But because we are doing too little and not good enough, everything goes so slow and we depend so much on the mercy of others and they have a lot of power over us and our situation. If we would only change this, become better organised, more powerful, had more money and more people being active (even little things would help a lot), we could all feel much better, because we would know we are getting there as quickly as possible and nobody can discriminate or abuse us.
If i felt it's us who are in charge of our destiny and we are doing the right things to improve our situation as quickly as possible, i would not care about XMRV so much.
 
Messages
646
Honestly IVI, I dont know where you get your statistics from.
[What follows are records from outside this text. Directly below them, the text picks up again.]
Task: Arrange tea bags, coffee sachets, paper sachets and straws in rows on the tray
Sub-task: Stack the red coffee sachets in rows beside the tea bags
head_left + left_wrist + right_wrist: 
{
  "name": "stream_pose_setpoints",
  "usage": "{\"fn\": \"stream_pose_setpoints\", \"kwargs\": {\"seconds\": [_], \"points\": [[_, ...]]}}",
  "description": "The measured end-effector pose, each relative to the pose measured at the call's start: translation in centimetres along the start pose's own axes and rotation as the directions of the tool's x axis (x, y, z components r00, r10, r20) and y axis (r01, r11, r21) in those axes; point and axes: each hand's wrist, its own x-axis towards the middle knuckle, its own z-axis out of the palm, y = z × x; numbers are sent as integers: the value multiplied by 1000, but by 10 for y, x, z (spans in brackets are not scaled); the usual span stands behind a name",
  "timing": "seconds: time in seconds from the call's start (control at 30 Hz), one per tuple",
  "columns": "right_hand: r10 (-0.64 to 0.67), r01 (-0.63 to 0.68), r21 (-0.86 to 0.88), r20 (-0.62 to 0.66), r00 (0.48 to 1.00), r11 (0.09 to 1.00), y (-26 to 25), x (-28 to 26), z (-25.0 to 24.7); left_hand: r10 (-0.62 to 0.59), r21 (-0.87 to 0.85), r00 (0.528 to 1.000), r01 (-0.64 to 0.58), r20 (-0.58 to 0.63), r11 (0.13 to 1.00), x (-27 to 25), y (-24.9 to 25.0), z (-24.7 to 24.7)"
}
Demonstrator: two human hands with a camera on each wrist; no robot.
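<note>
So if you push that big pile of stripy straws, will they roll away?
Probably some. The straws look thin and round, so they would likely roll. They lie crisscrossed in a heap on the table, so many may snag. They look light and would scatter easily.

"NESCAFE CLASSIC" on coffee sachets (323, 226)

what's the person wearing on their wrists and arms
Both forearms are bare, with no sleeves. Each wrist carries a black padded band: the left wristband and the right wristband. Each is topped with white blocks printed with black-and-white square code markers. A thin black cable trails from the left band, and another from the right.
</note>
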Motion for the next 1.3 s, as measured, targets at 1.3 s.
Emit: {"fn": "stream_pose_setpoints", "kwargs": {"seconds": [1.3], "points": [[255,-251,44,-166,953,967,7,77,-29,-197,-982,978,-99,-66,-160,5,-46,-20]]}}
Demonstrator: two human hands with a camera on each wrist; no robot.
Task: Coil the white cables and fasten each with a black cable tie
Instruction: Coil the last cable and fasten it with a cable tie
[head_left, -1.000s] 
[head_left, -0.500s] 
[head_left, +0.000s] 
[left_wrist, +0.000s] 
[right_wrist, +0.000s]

Do you agree/disagree that the illness known to most contributors on this forum as M.E/CFS, is:

1. Known (or is generally accepted ) to affect all age groups with the possible exception of very young children ?

2. Affects (or is generally accepted as affecting) women disproportionately more than men, up to the order of 4:1 ?

3. Known to be (or is generally accepted to be) more prevalent in age groups between 25 and 60 compared with age groups outside those limits ?

4. Known to be (or is generally accepted to be) prevalent at rates in the region of 0.4% - 1.5% in developed countries, with an estimated global prevalence of 17 million people ?

If you disagree with these statistics then what is your basis for describing the illness beyond listing the symptomology of individuals ? Should we stop campaigning on the basis that 250,000 in the UK and over a million in the US are affected by M.E/CFS and say weve no idea how many are affected and it may actually only be a few and may therefore not a be a major public health issue ? Or do we continue to campaign on the basis of those figures even though we may not believe them ?

Whether accurate or not, collectively M.E/CFS sufferers have accepted a certain view of the illness and it is how we consistently explain it to each other and to the wider world. If we are to proceed from statements such as "if this were HIV it would be 1983" then we need to compare our accepted description of M.E/CFS with AIDS, which is what I did above. If that then leads to a rejection of the accepted description, thats fine (though I fail to discern any logical basis for it) but in fairness to those who want to continue to work with the accepted description, those who reject it, should have the courtesy to explain what it is they are talking about when they use the terms M.E or CFS or M.E/CFS. There are those of course who believe that M.E and CFS are different conditions but I dont think thats what is at issue here.

IVI
 

Megan

Senior Member
Messages
233
Location
Australia
I have only just caught up with this news over the weekend. Very disappointing, as there seemed to have been indications that this study might be positive.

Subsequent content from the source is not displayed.